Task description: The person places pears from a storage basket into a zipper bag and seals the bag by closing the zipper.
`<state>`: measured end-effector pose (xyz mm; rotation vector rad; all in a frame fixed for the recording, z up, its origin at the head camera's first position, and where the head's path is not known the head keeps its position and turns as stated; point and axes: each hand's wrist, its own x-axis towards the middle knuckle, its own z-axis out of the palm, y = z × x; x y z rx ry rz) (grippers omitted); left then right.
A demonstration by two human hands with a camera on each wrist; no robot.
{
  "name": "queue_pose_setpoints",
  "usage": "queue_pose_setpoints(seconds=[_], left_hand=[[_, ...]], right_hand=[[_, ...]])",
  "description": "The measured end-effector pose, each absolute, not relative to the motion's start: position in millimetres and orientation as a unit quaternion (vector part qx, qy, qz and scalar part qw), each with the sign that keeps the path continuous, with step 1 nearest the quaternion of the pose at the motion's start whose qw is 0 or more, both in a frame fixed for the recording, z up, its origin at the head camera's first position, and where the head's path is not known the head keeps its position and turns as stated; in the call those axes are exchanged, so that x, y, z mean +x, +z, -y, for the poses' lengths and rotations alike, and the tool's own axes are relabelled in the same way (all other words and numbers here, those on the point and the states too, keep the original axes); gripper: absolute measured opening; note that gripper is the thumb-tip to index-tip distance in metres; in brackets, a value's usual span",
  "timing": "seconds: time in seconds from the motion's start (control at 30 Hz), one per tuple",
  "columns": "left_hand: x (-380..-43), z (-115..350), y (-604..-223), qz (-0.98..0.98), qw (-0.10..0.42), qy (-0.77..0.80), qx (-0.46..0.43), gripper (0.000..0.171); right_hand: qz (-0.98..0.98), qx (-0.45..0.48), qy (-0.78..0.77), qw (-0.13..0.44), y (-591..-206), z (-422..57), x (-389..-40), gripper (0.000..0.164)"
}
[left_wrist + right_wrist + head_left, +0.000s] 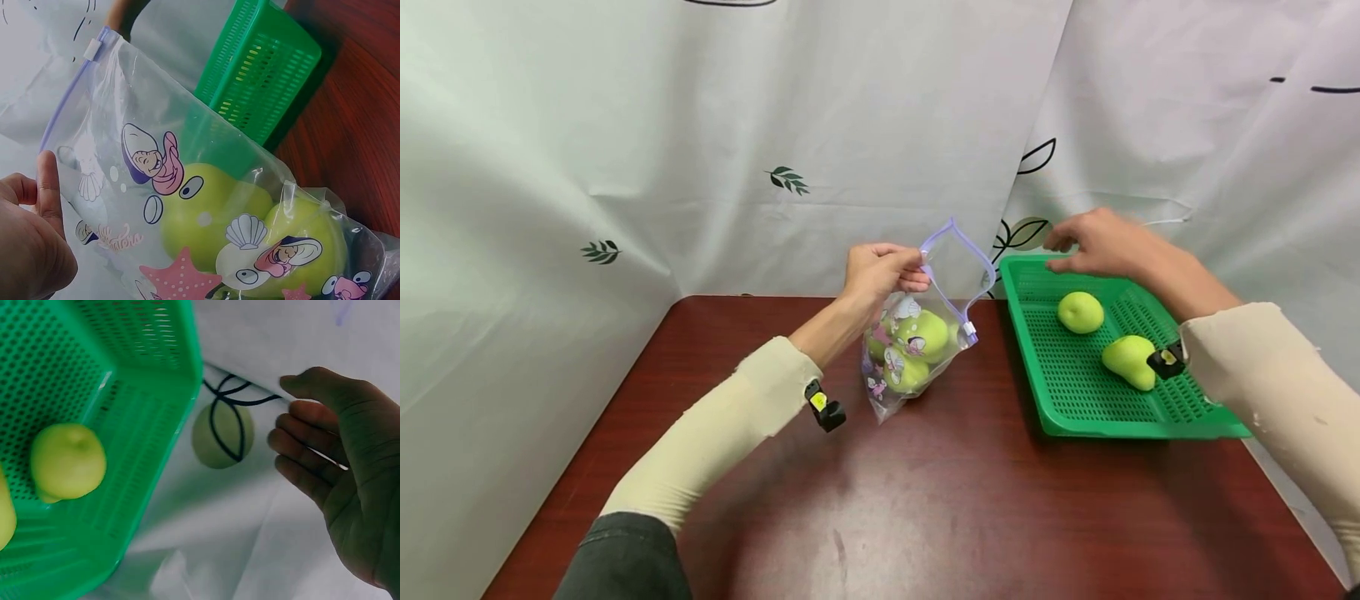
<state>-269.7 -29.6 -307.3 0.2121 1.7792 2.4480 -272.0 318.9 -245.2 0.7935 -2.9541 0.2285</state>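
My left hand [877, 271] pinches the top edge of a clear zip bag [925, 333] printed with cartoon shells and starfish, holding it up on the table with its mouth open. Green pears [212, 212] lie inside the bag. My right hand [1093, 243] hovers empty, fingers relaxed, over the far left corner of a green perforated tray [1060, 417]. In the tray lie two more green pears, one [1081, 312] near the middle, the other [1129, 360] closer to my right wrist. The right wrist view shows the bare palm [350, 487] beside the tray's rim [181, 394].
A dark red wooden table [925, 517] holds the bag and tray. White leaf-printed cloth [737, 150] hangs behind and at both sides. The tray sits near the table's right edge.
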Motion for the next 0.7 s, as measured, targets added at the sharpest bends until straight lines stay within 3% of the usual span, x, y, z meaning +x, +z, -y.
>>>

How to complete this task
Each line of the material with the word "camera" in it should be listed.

Output
`<state>`: measured end-effector pose (xyz mm; rotation vector rad; all in a frame fixed for the recording, z up, its origin at the head camera's first position, and where the head's path is not known the head keeps its position and turns as stated; point and axes: each hand's wrist, its own x-axis towards the middle knuckle, its own z-axis out of the palm, y = z × x; x y z rx ry rz) (grippers omitted); left then right.
A demonstration by two human hands with a camera on each wrist; no robot.
  "description": "The measured end-effector pose, each absolute, not relative to the motion's start: position in millimetres and orientation as a unit quaternion (vector part qx, qy, qz and scalar part qw), each with the sign that keeps the path continuous, with step 1 nearest the quaternion of the pose at the motion's start whose qw is 0 or more, both in a frame fixed for the recording, z up, its origin at the head camera's first position, and where the head's path is not known the head keeps its position and turns as stated; in the call those axes are exchanged, so that x, y, z mean +x, +z, -y, for the poses' lengths and rotations alike, and the tool's own axes are relabelled in the same way (all other words and numbers here, those on the point and the states too, keep the original axes); gripper: absolute measured opening; note that gripper is the thumb-tip to index-tip distance in metres; in brackets, a value's usual span",

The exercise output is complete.